But most importantly, he saw a matte-silver colored aluminum-body car that sat squat in the middle of the whole shebang. A rather radically styled 2-door 80s car, it had wires attached to the front and side, connecting to the two box-things near the taillights. Even the doors opened ridiculously, going upward like a gull’s wings than the traditional sideway method. Inside, the interior was rather cramped due to a nuclear reactor taking up space of the rear portion of the armrest and behind. Apparently, it powered the car.

Once in, James ignited the engine by turning the key, and for once, things worked like a normal car. Ahead of him lay a long stretch of an empty hallway for what looked like half a mile, which seemed impossible as the exterior of the warehouse factory was far smaller than that.

The infotainment system alerted him to choose a date. By default, it was set on July 3rd, 1985. One of the instructions in his friend’s letter told him to adjust the dial to five years prior to his death, 2030. But he now understood the motives behind Browning’s plan. Should he do as he was told? After all, this car he was inside wasn’t even his to begin with. Or, would he do it? It was also entirely his choice. Would he help his ‘friend’ who ditched him at his own house? Reaching out to the dial knob, he turned the dial—to 2004, 2012, and 2030—and back to 2028, before he ever worked at Tesla Motors.

Pressing confirm, the infotainment system displayed one word: “accelerate,” and he stepped on the gas.
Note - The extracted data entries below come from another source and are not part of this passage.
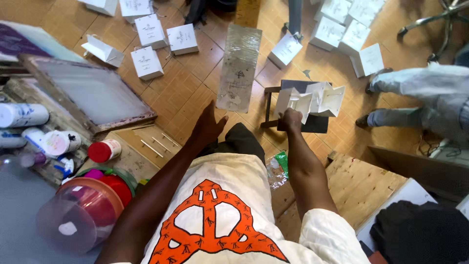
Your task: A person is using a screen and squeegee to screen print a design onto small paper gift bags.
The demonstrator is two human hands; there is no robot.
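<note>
Two bare hands reach down over a tiled floor. Far left lie white tubes [22, 115] and a red-capped jar [104, 150], with a red tub [83, 212] under a clear lid nearest the camera. Beside them a wooden-framed screen [90, 93] rests flat. Beyond it, white paper bags [146, 62] stand scattered on the tiles.

The left hand [207, 128] hangs open, fingers spread and thumb out, holding nothing; its fingertips are near the lower end of a long board [239, 68] wrapped in clear film, which lies on the floor, though whether they touch it I cannot tell.

Right of the board, the right hand [292, 119] is closed on the lower edge of a folded white bag [310, 99], which sits opened out on a small dark stool [312, 122].

More white bags [349, 29] lie beyond the stool. At far right another person's legs [420, 100] in pale trousers stand on the tiles, and a wooden panel [359, 186] lies near the camera.
</note>
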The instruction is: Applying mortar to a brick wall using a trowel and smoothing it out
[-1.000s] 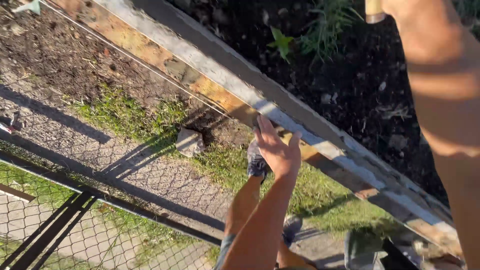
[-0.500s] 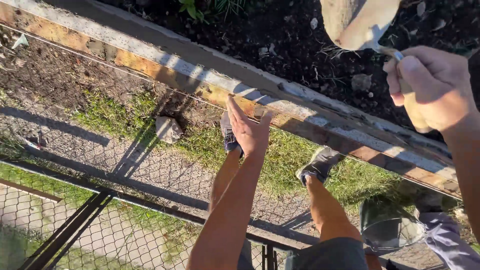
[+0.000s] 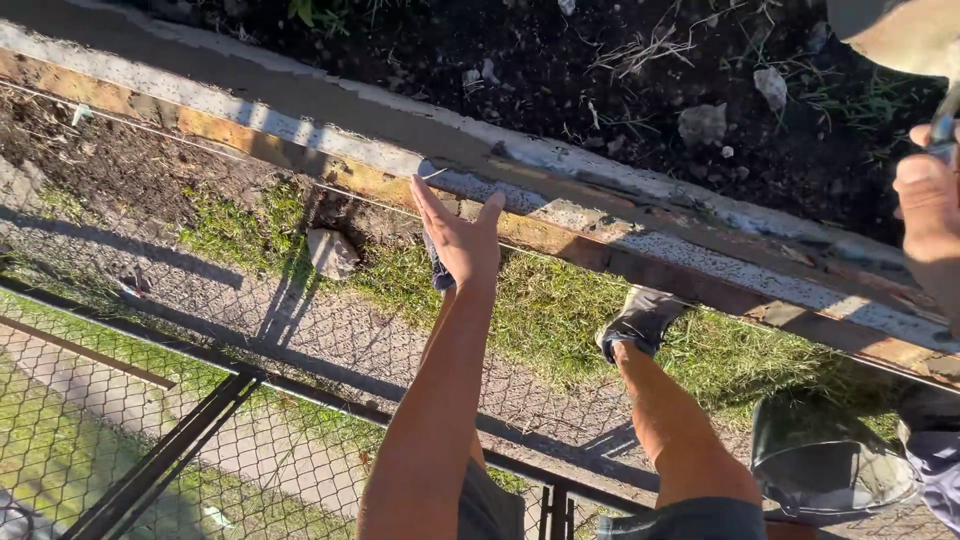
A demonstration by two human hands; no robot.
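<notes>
Weathered wooden beam (image 3: 640,215), peeling white paint, left hand (image 3: 460,240) above

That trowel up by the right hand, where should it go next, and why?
Probably down onto the wooden edging board, just ahead of the left hand. The right hand grips the trowel up over the dark soil bed, apart from the board, while the left hand is open and flat close by a stretch with patchy, flaking grey coating.
</notes>
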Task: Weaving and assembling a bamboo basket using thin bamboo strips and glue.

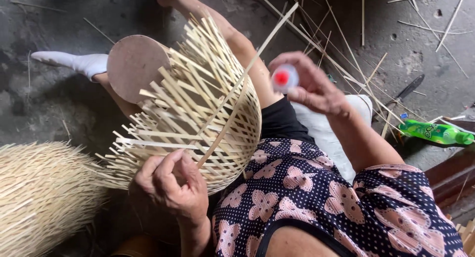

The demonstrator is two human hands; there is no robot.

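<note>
A half-woven bamboo basket (198, 113) lies on my lap, open strips fanning out at its rim. A round brown wooden form (134, 64) fills its base end. My left hand (170, 185) pinches a long bamboo strip (242, 76) at the basket's near edge; the strip runs diagonally up across the weave. My right hand (309, 84) is raised to the right of the basket and grips a small white object with a red dot (284, 78).
A pile of finished bamboo weaving (42, 197) sits at the lower left. Loose bamboo strips (346, 44) litter the grey floor. A green plastic bottle (435, 133) and a dark-handled knife (410, 88) lie at the right. My white-socked foot (74, 63) rests at upper left.
</note>
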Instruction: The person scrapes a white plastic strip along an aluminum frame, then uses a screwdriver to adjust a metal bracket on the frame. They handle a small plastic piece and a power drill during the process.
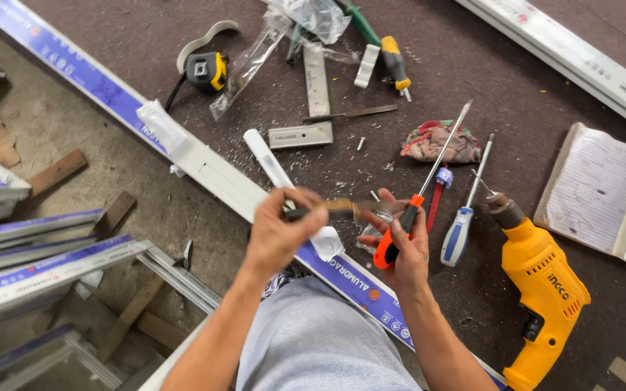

In an instant, the acceleration pinned his entire body was pressed flat to his seat. The speedometer now indicated 60 miles per hour. As the needle in the gauge rapidly climbed up to 88 mph, something miraculous happened: dazzling streaks of blue and white light flashed and his surroundings exploded into whiteness.

Slowly, the white nothingness faded to an environment, revealing an unfamiliar environment. Turning his head left and right, James found himself in the middle of a busy street with tall, sleek glass buildings: Upper East Side, Manhattan. His hometown!

“Excuse me, ma’am, is it 2028 this year?” An odd but necessary question.

“No, 2023,” the woman he asked replied, looking up from her phone to give him a well-deserved frown. She was still using the discontinued iPhone 15, so perhaps he really was in 2023 again.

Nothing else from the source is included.